The next generation of data transfer is here: USB4. That’s right! USB4 with no space, the clever marketers in charge of that decision have outdone themselves.
While USB4 was announced in 2019, progress on creating compatible devices has been slow. Like everything else in 2020, manufacturers were affected by the pandemic and few devices have been made so far. But, devices are being made!
Keep reading to learn the benefits of USB4, what is different between it and Thunderbolt 4, and how the new connection will affect your portable charging.
As you would expect, USB4 specifications feature many improvements over the USB 3.x cables that might be in your bag. For example, USB4 is faster, more functional, and will have improved compatibility with Thunderbolt 4.
The current max transfer speed of the USB 3.2 is 10 Gbps, which seems fast. However, Thunderbolt 3 featured 40 Gbps of data transfer. USB4 features both 20 Gbps and 40 Gbps.
Why would you want to have two transfer speed options? Well, most people don’t really need to transfer data at a high speed. After all, most of our work is done on the cloud nowadays. However, if you have large files like videos or software you’ll want to make sure you have the 40 Gbps version.

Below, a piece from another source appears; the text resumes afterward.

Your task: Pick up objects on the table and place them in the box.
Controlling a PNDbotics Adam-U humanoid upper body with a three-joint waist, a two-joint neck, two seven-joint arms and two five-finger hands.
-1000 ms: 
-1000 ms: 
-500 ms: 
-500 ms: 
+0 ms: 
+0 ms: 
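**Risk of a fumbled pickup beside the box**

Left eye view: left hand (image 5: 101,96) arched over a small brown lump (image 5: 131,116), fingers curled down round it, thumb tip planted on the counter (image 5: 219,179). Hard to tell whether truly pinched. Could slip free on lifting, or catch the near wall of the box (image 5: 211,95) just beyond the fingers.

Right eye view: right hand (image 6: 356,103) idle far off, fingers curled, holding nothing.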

In addition to fast data transfer rates, USB4 allows you to use the USB-C connection to connect a display to a computer or other source. USB4 uses DisplayPort 2.0 in order to provide high-quality video.
DisplayPort alt-mode will allow the Type-C connection to transmit video in 8K HDR. This opens up a world of opportunity for TV alternatives like Roku, Amazon Fire, and projectors. While HDMI cables and DisplayPort cables might not be going anywhere right away, eventually they might be a thing of the past.
You will be able to connect two screens with two separate USB/TB cables. This is a process that is called daisy-chaining. If the displays have the correct ports, you could be able to have two 4K displays through this kind of connection.
The new USB specifications will be fully compatible with Thunderbolt 4. Currently, Thunderbolt 3 is compatible with USB 3.x, for the most part. However, even when this compatibility functions as it is supposed to transfer rates are limited by USB’s slower transfer speeds.
USB4 vs. Thunderbolt 4
If you were reading the new features of USB4 and think it looks very similar to Thunderbolt 3 and 4, you are right. For the most part, USB4 and Thunderbolt 4 are the same. Both standards have a maximum data transfer rate of 40 Gbps. Both connection types feature DisplayPort 2.0 for transmitting video. It would be easy for you to be confused about what makes the two standards different. For the most part, Thunderbolt 4 is still better than USB4.
Single Transfer Speed
Thunderbolt only has a single transfer standard of 40 Gbps, but USB4 has two possible transfer speeds. If fast data transfer is something that you want, it would be simpler to just pick a Thunderbolt 4 connection.
Identifying the Connection
It is much easier to identify Thunderbolt 3 and 4 compared to the various generations of USB. Right now, there are very few USB4 devices available. But, one issue is that companies rarely feature the logo of the proper generation of the cable.
The proper USB4 logo is an arch over the number 40 or 20 (depending on which version of USB4 you have) followed by a three-pronged trident. Thunderbolt on the other hand is easily identified but the lightning bolt symbol on the side of the cable with the version number underneath.
USB4 & Charging
USB4 will not increase the charging speeds directly. In a new blog post for developers, USB-IF announced new standards for 140W, 180W, and 240W charging. This will enable you to use a USB cable to charge your high-performance laptops instead of company-specific connectors. However, these new standards aren’t specific to a certain standard of USB cable. If you value speed transfer AND charging speed, you need to read the description of the product carefully.
When Should You Upgrade?
It takes time for companies to implement the new specifications. Furthermore, both ports in the connection need to be USB4 or Thunderbolt in order to benefit from faster transfers, not just the cable. If you have an older port involved in the connection, the connection will be downgraded to whatever that port is capable of supplying.
So, if you buy one device that uses a USB4 connection, you might need to upgrade other pieces of kit too. More monitors will feature USB-C ports in the future, but for now not many do. If you transfer a lot of data to an external hard drive, you might consider buying a new hard drive that uses a Thunderbolt 3, Thunderbolt 4, or USB4 port.
The Future of USB-C
It will be interesting to see if USB and Thunderbolt both exist in 10 years. If the two are essentially interchangeable, do we need both? In any case, the USB-C connection is poised to become the only connection you will need. You can use it to connect to a new TV, computer, or cell phone.
USB4 will allow people that never experienced the fast Thunderbolt transfer rates to do so. But, how important are USB-C cables to transferring data anyway? Cloud storage and high-speed 5G internet will allow you to have your data on any device, whenever you want it. The product improvements for USB4 show that data transfer speed is still a priority for USB-IF and cable manufacturers.